■ Assigned task: Repeat the whole listing below, word for word.

■ Collected data:
= Beginning of Section =

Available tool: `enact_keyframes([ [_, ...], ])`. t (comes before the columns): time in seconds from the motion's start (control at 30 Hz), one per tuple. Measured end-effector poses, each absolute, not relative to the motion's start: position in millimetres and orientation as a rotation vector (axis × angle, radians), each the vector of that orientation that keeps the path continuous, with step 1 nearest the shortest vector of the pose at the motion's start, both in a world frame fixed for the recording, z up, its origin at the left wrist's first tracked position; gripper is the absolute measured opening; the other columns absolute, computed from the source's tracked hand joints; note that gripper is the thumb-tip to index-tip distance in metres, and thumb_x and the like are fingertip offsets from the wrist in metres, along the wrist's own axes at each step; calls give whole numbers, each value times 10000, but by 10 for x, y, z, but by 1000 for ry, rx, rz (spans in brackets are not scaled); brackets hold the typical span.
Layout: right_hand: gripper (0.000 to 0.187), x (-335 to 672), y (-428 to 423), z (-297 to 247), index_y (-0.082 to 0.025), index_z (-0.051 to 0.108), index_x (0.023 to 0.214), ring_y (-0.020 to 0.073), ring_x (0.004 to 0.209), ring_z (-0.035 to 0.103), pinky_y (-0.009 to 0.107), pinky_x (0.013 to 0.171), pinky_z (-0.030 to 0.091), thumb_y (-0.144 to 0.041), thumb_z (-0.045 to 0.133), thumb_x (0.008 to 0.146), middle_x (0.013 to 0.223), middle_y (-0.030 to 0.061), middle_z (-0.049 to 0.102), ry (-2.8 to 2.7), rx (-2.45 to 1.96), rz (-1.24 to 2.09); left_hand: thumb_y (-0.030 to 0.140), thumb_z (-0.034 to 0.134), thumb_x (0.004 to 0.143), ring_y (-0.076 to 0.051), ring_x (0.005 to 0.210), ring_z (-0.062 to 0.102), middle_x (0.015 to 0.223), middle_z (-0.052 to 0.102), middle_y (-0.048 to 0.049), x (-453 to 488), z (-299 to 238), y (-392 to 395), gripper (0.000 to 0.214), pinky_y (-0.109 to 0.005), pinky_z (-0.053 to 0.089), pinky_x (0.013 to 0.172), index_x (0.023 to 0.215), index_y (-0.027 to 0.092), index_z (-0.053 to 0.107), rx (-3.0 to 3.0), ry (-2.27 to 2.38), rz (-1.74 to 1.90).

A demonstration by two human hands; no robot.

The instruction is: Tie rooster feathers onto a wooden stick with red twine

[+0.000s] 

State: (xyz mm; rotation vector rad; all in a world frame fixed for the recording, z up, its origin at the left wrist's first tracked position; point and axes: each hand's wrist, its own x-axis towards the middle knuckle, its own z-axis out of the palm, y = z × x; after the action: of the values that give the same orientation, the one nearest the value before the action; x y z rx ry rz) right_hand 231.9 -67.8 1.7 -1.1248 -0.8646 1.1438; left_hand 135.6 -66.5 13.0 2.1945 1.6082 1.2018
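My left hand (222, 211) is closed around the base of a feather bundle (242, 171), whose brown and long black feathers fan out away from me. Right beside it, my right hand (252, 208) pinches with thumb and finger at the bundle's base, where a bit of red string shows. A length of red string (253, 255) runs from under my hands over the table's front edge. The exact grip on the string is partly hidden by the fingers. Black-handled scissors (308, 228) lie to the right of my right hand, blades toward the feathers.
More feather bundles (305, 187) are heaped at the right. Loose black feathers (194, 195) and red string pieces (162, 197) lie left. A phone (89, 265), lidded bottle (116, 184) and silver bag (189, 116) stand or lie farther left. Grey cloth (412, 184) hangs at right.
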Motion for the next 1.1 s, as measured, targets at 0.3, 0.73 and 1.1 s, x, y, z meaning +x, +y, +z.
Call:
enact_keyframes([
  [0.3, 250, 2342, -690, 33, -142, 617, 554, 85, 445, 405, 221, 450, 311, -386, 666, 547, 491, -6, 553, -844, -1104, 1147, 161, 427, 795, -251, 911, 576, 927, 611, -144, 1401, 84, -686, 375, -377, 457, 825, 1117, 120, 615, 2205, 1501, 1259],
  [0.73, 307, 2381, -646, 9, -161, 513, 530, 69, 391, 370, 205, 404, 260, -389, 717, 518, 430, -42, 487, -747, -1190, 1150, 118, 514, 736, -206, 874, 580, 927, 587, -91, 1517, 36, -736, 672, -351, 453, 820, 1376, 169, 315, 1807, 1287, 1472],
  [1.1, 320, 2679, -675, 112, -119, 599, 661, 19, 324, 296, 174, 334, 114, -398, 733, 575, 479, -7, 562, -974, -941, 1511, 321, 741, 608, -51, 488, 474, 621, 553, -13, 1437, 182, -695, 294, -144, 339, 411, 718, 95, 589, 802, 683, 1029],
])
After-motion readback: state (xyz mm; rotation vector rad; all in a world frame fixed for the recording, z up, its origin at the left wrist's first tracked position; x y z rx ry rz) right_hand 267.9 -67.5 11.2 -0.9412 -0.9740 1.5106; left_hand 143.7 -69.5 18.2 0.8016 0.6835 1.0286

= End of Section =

■ Your response:
Available tool: `enact_keyframes([ [_, ...], ])`. t (comes before the columns): time in seconds from the motion's start (control at 30 Hz), one per tuple. Measured end-effector poses, each absolute, not relative to the motion's start: position in millimetres and orientation as a rotation vector (axis × angle, radians), each the vector of that orientation that keeps the path continuous, with step 1 nearest the shortest vector of the pose at the motion's start, both in a world frame fixed for the recording, z up, its origin at the left wrist's first tracked position; gripper is the absolute measured opening; the other columns absolute, computed from the source's tracked hand joints; note that gripper is the thumb-tip to index-tip distance in metres, and thumb_x and the like are fingertip offsets from the wrist in metres, along the wrist's own axes at each step; calls give whole numbers, each value times 10000, but by 10 for x, y, z, but by 1000 for ry, rx, rz (spans in brackets are not scaled); brackets hold the typical span.
Layout: right_hand: gripper (0.000 to 0.187), x (-335 to 672), y (-428 to 423), z (-297 to 247), index_y (-0.082 to 0.025), index_z (-0.051 to 0.108), index_x (0.023 to 0.214), ring_y (-0.020 to 0.073), ring_x (0.004 to 0.209), ring_z (-0.035 to 0.103), pinky_y (-0.009 to 0.107), pinky_x (0.013 to 0.171), pinky_z (-0.030 to 0.091), thumb_y (-0.144 to 0.041), thumb_z (-0.045 to 0.133), thumb_x (0.008 to 0.146), middle_x (0.013 to 0.223), middle_y (-0.030 to 0.061), middle_z (-0.049 to 0.102), ry (-2.8 to 2.7), rx (-2.45 to 1.96), rz (-1.24 to 2.09); left_hand: thumb_y (-0.030 to 0.140), thumb_z (-0.034 to 0.134), thumb_x (0.004 to 0.143), ring_y (-0.076 to 0.051), ring_x (0.005 to 0.210), ring_z (-0.062 to 0.102), middle_x (0.015 to 0.223), middle_z (-0.052 to 0.102), middle_y (-0.048 to 0.049), x (-453 to 488), z (-299 to 238), y (-392 to 395), gripper (0.000 to 0.214), pinky_y (-0.109 to 0.005), pinky_z (-0.053 to 0.089), pinky_x (0.013 to 0.172), index_x (0.023 to 0.215), index_y (-0.027 to 0.092), index_z (-0.053 to 0.107), rx (-3.0 to 3.0), ry (-2.27 to 2.38), rz (-1.74 to 1.90).

A demonstration by two human hands; no robot.

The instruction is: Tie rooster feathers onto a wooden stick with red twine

[+0.000s] 

State: (xyz mm; rotation vector rad; all in a world frame fixed for the recording, z up, its origin at the left wrist's first tracked position; point and axes: each hand's wrist, its own x-axis towards the middle knuckle, its own z-axis out of the palm, y = z × x; after the action: of the values that give the same orientation, the one nearest the value before the action; x y z rx ry rz) right_hand 231.9 -67.8 1.7 -1.1248 -0.8646 1.1438; left_hand 135.6 -66.5 13.0 2.1945 1.6082 1.2018
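My left hand (222, 211) is closed around the base of a feather bundle (242, 171), whose brown and long black feathers fan out away from me. Right beside it, my right hand (252, 208) pinches with thumb and finger at the bundle's base, where a bit of red string shows. A length of red string (253, 255) runs from under my hands over the table's front edge. The exact grip on the string is partly hidden by the fingers. Black-handled scissors (308, 228) lie to the right of my right hand, blades toward the feathers.
More feather bundles (305, 187) are heaped at the right. Loose black feathers (194, 195) and red string pieces (162, 197) lie left. A phone (89, 265), lidded bottle (116, 184) and silver bag (189, 116) stand or lie farther left. Grey cloth (412, 184) hangs at right.
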Motion for the next 1.1 s, as measured, targets at 0.3, 0.73 and 1.1 s, x, y, z meaning +x, +y, +z.
Call:
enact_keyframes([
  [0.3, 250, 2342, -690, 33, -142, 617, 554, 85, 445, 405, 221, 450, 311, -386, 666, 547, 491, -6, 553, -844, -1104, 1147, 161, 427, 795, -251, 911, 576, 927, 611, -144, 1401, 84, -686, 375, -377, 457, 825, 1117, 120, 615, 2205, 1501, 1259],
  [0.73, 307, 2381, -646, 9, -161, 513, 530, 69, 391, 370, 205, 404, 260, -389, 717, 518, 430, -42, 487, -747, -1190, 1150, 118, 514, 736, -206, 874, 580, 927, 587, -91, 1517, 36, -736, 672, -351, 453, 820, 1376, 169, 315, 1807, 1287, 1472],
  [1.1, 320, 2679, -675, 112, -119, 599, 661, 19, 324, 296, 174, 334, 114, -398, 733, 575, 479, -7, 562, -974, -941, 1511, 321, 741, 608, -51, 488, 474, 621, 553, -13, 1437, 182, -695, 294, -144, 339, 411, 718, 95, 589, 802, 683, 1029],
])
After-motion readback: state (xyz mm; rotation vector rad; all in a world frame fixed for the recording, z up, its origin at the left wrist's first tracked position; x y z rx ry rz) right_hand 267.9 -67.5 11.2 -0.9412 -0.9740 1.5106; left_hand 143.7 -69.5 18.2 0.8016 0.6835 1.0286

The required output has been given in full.